» **Brief**:
Copy every line of the data in which the word "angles" occurs.

» **Data provided**:
....

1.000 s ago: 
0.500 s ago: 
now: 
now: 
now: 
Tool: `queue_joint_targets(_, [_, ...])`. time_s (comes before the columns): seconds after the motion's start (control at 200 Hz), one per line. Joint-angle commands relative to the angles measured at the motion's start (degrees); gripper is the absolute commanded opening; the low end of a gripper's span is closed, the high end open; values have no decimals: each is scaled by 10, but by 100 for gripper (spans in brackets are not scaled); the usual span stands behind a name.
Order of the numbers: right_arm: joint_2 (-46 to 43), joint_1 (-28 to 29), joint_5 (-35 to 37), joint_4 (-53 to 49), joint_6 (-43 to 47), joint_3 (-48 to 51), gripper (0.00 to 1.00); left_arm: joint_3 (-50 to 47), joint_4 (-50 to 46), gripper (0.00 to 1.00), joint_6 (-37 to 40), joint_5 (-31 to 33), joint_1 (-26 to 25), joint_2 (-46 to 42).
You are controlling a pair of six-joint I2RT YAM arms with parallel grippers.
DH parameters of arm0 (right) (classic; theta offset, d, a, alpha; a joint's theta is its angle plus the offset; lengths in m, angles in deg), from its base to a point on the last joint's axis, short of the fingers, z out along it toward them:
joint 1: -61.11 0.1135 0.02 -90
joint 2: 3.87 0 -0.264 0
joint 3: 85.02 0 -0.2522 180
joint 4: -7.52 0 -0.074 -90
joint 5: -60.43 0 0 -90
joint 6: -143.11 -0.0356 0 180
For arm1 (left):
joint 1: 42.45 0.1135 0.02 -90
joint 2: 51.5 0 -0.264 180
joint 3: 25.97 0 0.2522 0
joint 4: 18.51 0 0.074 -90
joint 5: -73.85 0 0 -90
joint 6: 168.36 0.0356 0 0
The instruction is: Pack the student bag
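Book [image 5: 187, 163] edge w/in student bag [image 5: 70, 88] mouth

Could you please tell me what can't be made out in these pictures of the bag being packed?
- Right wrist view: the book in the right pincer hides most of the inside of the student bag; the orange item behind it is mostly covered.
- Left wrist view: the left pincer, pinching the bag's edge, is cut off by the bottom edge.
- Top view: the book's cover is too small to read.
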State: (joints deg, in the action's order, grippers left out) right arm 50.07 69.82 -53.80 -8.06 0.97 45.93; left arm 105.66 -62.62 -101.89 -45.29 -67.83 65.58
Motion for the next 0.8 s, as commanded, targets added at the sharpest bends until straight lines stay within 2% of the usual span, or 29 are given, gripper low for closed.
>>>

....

» **Output for this exercise**:
Tool: `queue_joint_targets(_, [_, ...])`. time_s (comes before the columns): seconds after the motion's start (control at 200 Hz), one per line. Joint-angle commands relative to the angles measured at the motion's start (degrees); gripper is the absolute commanded opening; the low end of a gripper's span is closed, the high end open; values have no decimals: each is scaled by 10, but by 100 for gripper (spans in brackets are not scaled); the usual span stands behind a name.
DH parameters of arm0 (right) (classic; theta offset, d, a, alpha; a joint's theta is its angle plus the offset; lengths in m, angles in deg), from its base to a point on the last joint's axis, short of the fingers, z out along it toward them:

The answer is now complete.